Woodforde’s chief brewer says it is:
Fresh and zesty with crisp floral flavours. A background of sweet malt and a hoppy 'grapefruit' bitter finish characterises this champion bitter.
Their website says:
Light but full of flavour and with a delicious citrus aftertaste. Great with Norfolk Ham and Turkey or on its own.
To that, I say “hmmm...we’ll see.”

I should also add Woodforde’s home town of Woodbastick to my list of amusing English place names.

Monday, August 19, 2013

Making 40 Pints of Woodforde’s Wherry with a Youngs Kit – Part 1

I like beer. The worst thing about beer is having to pay for it. Therefore, home brew.

In a change to the usual schedule, I will be taking you through the process of making the eponymous 40 pints of Woodforde’s Wherry with a Youngs home brew kit, step by step.

You see, I am trying to make the internet a better place after all.

See here for the story of how this kit came into my sweaty little hands.

Here are the things we’ll be using today.

Step 1 – Sterilisation


So you have to fill the 5 gallon container with hot water and a couple of teaspoons of the steriliser per gallon. 

 I put 10 teaspoons in. It foams up like a bubble bath and smells like swimming pool.

I did this in the bath, knowing that 5 gallons of hot water is quite heavy.

You leave it for 20 minutes. I put the lid and the airlock pieces in as well. I should really have put the spoon in, I realised an hour later...


 Step 2 – Meanwhile downstairs...

The beer mixture (or whatever it’s called) is in two big cans. You are supposed to stand these in hot water for 5 minutes.

At the same time, I boiled up the requisite 3.5 litres of water on the hob.


While this was going on, I went to the garage to fetch Roger Jr’s micro scooter in. Why? Aha.


I went back upstairs, rinsed the primary fermentation vessel (for that is what it is called) out – finding that the lid had bent a little bit in the hot water. It still went on just fine, so I didn’t worry about it.



Step 3 – The Wort
That’s a beer word, ladies and gentlemen.
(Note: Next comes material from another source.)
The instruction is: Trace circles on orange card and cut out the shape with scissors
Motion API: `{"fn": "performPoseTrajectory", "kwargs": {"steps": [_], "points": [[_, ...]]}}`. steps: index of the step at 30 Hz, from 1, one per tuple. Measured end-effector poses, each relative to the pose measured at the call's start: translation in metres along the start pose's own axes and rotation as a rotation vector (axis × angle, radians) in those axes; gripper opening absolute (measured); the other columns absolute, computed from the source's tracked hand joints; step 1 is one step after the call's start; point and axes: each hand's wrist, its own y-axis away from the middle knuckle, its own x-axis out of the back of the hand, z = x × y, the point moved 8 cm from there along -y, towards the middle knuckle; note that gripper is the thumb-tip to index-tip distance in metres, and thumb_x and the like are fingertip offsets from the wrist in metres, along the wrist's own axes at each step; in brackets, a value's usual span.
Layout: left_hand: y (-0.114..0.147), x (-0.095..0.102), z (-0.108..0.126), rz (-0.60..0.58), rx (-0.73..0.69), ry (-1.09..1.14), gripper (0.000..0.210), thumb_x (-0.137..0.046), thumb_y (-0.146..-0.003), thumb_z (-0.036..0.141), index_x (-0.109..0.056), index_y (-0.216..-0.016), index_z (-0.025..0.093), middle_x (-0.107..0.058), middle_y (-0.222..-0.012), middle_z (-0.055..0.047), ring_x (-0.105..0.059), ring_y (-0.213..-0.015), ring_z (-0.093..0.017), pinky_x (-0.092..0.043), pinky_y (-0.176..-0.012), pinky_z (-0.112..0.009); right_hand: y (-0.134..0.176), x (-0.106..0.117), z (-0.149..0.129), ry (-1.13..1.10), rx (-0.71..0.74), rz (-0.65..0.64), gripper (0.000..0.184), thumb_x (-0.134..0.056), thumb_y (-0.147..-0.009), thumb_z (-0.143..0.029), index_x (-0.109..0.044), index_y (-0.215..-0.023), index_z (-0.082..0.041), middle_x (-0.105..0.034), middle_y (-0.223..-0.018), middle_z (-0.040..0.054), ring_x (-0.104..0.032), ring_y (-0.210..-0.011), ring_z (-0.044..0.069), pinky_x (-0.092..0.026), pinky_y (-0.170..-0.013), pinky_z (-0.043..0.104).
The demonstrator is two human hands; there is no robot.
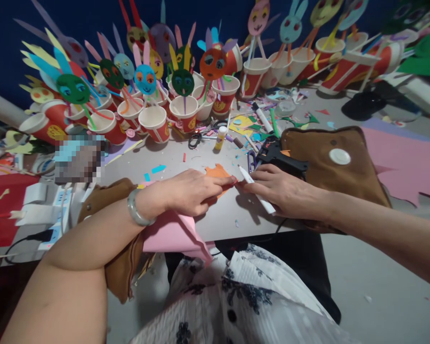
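Observation:
My left hand lies over an orange paper scrap with its index finger stretched out. That fingertip presses a small red piece down on the table, while the other fingers curl under. Facing it from the right, my right hand is closed round a white marker pen. The pen's dark tip points up and left, just right of the red piece. A black glue gun lies right behind my right hand. Pink paper hangs over the table edge below my left wrist.
Paper cups with paper-faced figures line the back. A glue stick and black-handled scissors stand amid paper scraps. On the right lies a brown pouch; a power strip with plugs is at left.

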Motion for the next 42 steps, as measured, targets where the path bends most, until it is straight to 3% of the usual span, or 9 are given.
{"fn": "performPoseTrajectory", "kwargs": {"steps": [10, 15, 19, 22, 28, 35, 42], "points": [[-0.001, 0.000, 0.002, -0.005, -0.018, 0.032, 0.023, -0.052, -0.082, 0.017, -0.073, -0.092, 0.019, -0.072, -0.113, -0.008, -0.063, -0.069, -0.018, -0.043, -0.059, -0.035, 0.001, 0.002, 0.002, -0.046, -0.017, -0.001, 0.051, -0.052, -0.069, -0.008, -0.054, -0.119, -0.017, -0.069, -0.096, 0.0117, -0.061, -0.092, 0.027, -0.042, -0.090, 0.042], [-0.001, 0.002, 0.004, -0.005, -0.007, 0.058, 0.023, -0.049, -0.083, 0.016, -0.072, -0.090, 0.018, -0.057, -0.147, -0.005, -0.064, -0.071, -0.015, -0.044, -0.061, -0.033, 0.008, 0.025, -0.002, -0.153, -0.038, 0.158, 0.051, -0.052, -0.085, -0.013, -0.046, -0.136, -0.019, -0.067, -0.096, 0.0103, -0.062, -0.089, 0.026, -0.047, -0.089, 0.045], [0.001, 0.004, 0.004, 0.001, -0.001, 0.059, 0.023, -0.051, -0.081, 0.014, -0.071, -0.092, 0.018, -0.049, -0.156, -0.002, -0.064, -0.072, -0.013, -0.043, -0.061, -0.032, 0.016, 0.045, -0.016, -0.172, -0.049, 0.361, 0.056, -0.054, -0.093, -0.011, -0.040, -0.147, -0.020, -0.067, -0.084, 0.0046, -0.062, -0.078, 0.021, -0.051, -0.086, 0.041], [0.001, 0.003, 0.003, -0.008, -0.002, 0.046, 0.020, -0.054, -0.077, 0.014, -0.071, -0.089, 0.018, -0.046, -0.158, 0.000, -0.063, -0.069, -0.014, -0.043, -0.059, -0.034, 0.019, 0.045, -0.026, -0.192, -0.089, 0.439, 0.051, -0.058, -0.092, -0.010, -0.048, -0.141, -0.022, -0.065, -0.078, 0.0016, -0.061, -0.065, 0.017, -0.053, -0.079, 0.040], [0.001, 0.004, 0.002, 0.031, -0.003, 0.061, 0.023, -0.052, -0.083, 0.015, -0.073, -0.092, 0.019, -0.050, -0.155, -0.002, -0.065, -0.074, -0.015, -0.046, -0.064, -0.035, 0.016, 0.029, -0.033, -0.205, -0.317, 0.562, 0.021, -0.060, -0.090, -0.015, -0.057, -0.109, -0.024, -0.069, -0.079, 0.0034, -0.065, -0.069, 0.021, -0.054, -0.070, 0.038], [0.002, 0.003, 0.002, 0.053, -0.029, 0.074, 0.026, -0.050, -0.083, 0.015, -0.072, -0.096, 0.019, -0.048, -0.157, -0.001, -0.069, -0.087, -0.020, -0.049, -0.069, -0.036, 0.000, 0.017, -0.043, -0.116, -0.296, 0.517, 0.010, -0.058, -0.095, -0.015, -0.056, -0.103, -0.021, -0.073, -0.078, 0.0025, -0.066, -0.062, 0.016, -0.051, -0.075, 0.036], [0.003, 0.003, 0.002, 0.010, -0.003, 0.089, 0.023, -0.052, -0.083, 0.014, -0.070, -0.095, 0.018, -0.043, -0.160, -0.002, -0.069, -0.090, -0.018, -0.048, -0.071, -0.033, -0.005, 0.010, -0.039, -0.104, -0.309, 0.477, 0.013, -0.059, -0.094, -0.013, -0.054, -0.102, -0.021, -0.075, -0.080, 0.0019, -0.069, -0.065, 0.016, -0.046, -0.078, 0.036]]}}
It means the foul stinking liquid that turns into beer


So I opens the tins. I mean, I open the tins. I am not Popeye.

I opens the tins – discovering that despite having every kitchen implement imaginable, we do not have a decent tin opener. I am forced to prise the lids off with a knife. Just a bit.

This is what beer cordial looks like.

I pours it...I pour it into the vessel. You know what I did then? I put the vessel onto the micro-scooter! That is the sort of foresight that lead our ancestors to make fire. I have justified my human status.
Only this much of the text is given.